Considering their Orientalist proclivities, some of Pakistan’s ‘eminent’ journalists and social scientists likely feel more at home in US think tanks, advising their American colleagues and policy makers on how best to ‘civilize’ (read: neutralize) the Pakistanis.
In the euphoria of Edward Said’s success, left intellectuals have nearly forgotten that the West’s underlings in the former colonies – the successors to Macaulay’s brown sahibs – have been producing their own indigenous Orientalism. I refer here to the coarser but more pernicious Orientalism of Muslims writers and journalists who reflexively espouse Western values, and, conversely, denigrate their own. A few of these native Orientalists are deracinated souls who, troubled by the backwardness of their societies, but, unable to understand its historical causes, castigate their own religion and culture for failing to catch up with the West. In Pakistan, they blame the country’s problems on Islam, on the ‘fanatic’ religious classes, and trace these failures back to the ‘obscurantism’ of its medieval theologians who –
they claim – opposed rationalism as well as the natural sciences. However, most of these native Orientalists are opportunists, Western lackeys, or wannabee lackeys, eager to serve the corrupt elites who have been tearing down their own societies for the benefit of Western powers.
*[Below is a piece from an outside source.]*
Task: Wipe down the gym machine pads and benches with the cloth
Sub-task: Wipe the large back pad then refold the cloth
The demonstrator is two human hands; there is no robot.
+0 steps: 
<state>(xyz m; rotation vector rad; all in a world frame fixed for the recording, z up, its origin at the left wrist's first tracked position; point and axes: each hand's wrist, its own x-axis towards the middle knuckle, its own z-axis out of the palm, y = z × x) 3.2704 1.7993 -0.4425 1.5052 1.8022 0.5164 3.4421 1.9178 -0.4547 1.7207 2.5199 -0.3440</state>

Call it the status Quo, Brown sahib, native oreintalists, Macaulacky children or Gharabzaday. These are by far Pakistan worst enemies. The amount of pain suffering they have caused this country could not be caused even by a foreign occuptation. They have hijacked terms like Modrenity, Democracy, Freedom, Moderation and have twosted them to become meaningless.
Sometime they call us Human Cachroaches, Obscurantist, Hypernational jingiost , impractcal but themselves are morally and intellectually bankrupt. For the same dollars they peddled Jehad for America and now for the same dollars peddle the War agsint terror.
They can be only chalenged us and us alone. They will try to sudue any attempt at reform or genuine change. Discredit or copt any threat. And slowly and surely will chip away at the roots of nationhood. Once defeated in thought we will easy pickings for the transnational interest and Neocolonial designs.

Also discussed is DAWN and Daily time opeds. Pakistan History and the capitulations of its ruling class.
http://papers.ssrn.com/sol3/papers.cfm?abstract_id=2050547
Do read it a real Eye opener.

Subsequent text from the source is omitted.